L’episodio del bombardamento dell’ambasciata cinese provocò una grande ondata di proteste sia in Cina che tra la comunità cinese negli Stati Uniti. Migliaia di persone si riunirono nei pressi dell’ambasciata statunitense a Pechino, lanciando pietre contro l’edificio e rovesciando le automobili ufficiali parcheggiate all’esterno. Proteste si verificarono anche a Chengdu, sede del consolato statunitense in Cina. La Cina avrebbe in seguito ricevuto 28 milioni di dollari di risarcimento dagli Stati Uniti per l’attentato, ma ha dovuto restituire quasi 3 milioni di dollari per i danni alle proprietà diplomatiche statunitensi a Pechino e altrove. Gli Stati Uniti hanno pagato altri 4,5 milioni di dollari di risarcimento alle famiglie dei morti e dei feriti.

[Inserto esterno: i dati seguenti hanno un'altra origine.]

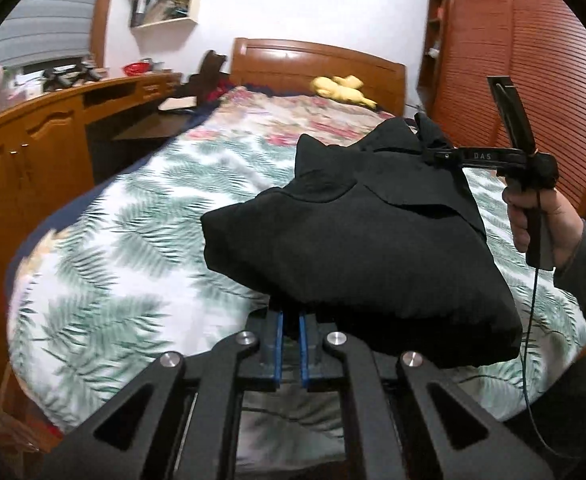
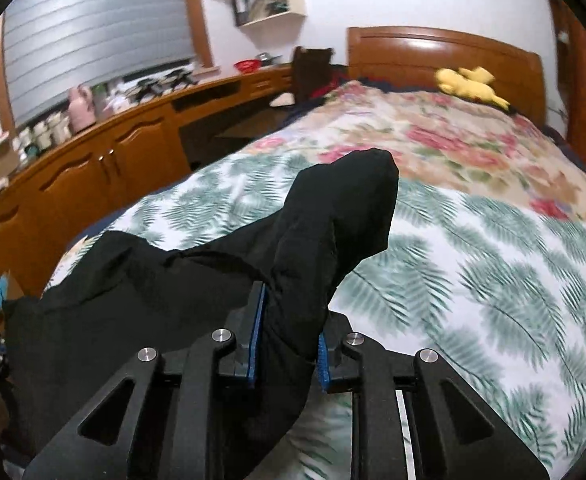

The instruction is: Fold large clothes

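A large black garment (image 1: pixel 365 240) hangs in a bundled fold above the bed, held up between both grippers. My left gripper (image 1: pixel 291 312) is shut on its near edge; the blue pads sit close together with the fingertips hidden under the cloth. My right gripper (image 2: pixel 289 320) is shut on a thick bunch of the same garment (image 2: pixel 165 288), which rises past its blue pads and drapes to the left. The right gripper also shows in the left wrist view (image 1: pixel 441 154), clamped on the garment's far corner, with a hand on its handle.
The bed (image 1: pixel 133 240) has a leaf-print cover near me and a floral cover further back, with a yellow plush toy (image 1: pixel 341 88) by the wooden headboard. A long wooden cabinet (image 1: pixel 33 152) runs along the left. A slatted wardrobe (image 1: pixel 533 60) stands at right.
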### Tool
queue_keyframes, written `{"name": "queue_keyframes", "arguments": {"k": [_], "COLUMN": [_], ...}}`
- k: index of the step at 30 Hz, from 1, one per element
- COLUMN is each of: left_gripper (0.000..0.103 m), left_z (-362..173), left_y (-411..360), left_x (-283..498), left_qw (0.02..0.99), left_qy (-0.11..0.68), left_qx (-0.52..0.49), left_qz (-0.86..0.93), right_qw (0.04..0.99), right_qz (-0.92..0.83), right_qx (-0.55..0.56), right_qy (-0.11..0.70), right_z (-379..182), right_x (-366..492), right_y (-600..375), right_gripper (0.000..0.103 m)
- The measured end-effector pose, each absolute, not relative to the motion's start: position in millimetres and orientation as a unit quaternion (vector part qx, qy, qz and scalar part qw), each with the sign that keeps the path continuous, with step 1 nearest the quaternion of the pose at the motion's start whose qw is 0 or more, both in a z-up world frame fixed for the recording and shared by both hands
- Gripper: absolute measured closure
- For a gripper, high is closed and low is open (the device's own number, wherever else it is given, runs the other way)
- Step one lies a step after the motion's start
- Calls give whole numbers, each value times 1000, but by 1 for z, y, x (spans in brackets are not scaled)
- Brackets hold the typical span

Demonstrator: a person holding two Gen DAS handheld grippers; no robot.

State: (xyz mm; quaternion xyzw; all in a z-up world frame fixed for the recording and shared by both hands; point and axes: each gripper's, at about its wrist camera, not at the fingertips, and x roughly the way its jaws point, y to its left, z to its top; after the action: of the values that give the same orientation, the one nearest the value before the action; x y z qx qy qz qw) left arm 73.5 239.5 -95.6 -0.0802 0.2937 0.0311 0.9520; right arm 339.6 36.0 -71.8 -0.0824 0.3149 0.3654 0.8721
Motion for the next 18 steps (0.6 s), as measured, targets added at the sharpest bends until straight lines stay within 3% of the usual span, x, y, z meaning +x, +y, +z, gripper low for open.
{"name": "queue_keyframes", "arguments": {"k": [18], "left_gripper": [99], "left_z": [-110], "left_y": [379], "left_x": [30], "left_qw": [942], "left_qy": [277], "left_qx": [-89], "left_qz": [169], "right_qw": [823], "right_qz": [435], "right_qx": [-142], "right_qy": [337], "right_z": [-87], "right_x": [335], "right_y": [279], "right_gripper": [84]}}
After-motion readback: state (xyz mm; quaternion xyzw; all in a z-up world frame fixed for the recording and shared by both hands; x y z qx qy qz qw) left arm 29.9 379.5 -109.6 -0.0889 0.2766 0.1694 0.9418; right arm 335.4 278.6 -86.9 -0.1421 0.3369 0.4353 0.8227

È bene ricordare che i bombardamenti della NATO sulla Jugoslavia ebbero inizio il 24 marzo 1999 e si conclusero solamente il successivo 10 giugno, dopo la firma dell’accordo di Kumanovo, con un bilancio di 2.500 civili morti ed oltre 1.000 perdite tra le forze militari jugoslave. L’Italia partecipò attivamente alla vergognosa operazione, che trasformò la penisola in una gigantesca portaerei statunitense al centro del mediterraneo, dalla quale partirono più di 1.000 aerei da combattimento e circa 30 tra navi e sottomarini.

Nel 2018, la Serbia, sotto la guida dell’attuale presidente Aleksandar Vučić, ha creato una commissione per indagare sulle conseguenze dei bombardamenti con uranio impoverito condotti dalla NATO. “Io non avevo mai creduto fino in fondo a tali teorie, ma parlando con i medici ho appreso che l’uranio impoverito è stato la causa di molti tumori e che la malattia è più frequente nei bambini i cui genitori sono nati negli anni novanta“, aveva allora dichiarato il capo dello Stato, come riportato dall’agenzia Ansa. Le conseguenze dell’uso di tali armi illegali si sarebbero riversate anche sui militari italiani impegnati nella missione, tra i quali circa 4.000 si sono ammalati di cancro e quasi 300 sono morti.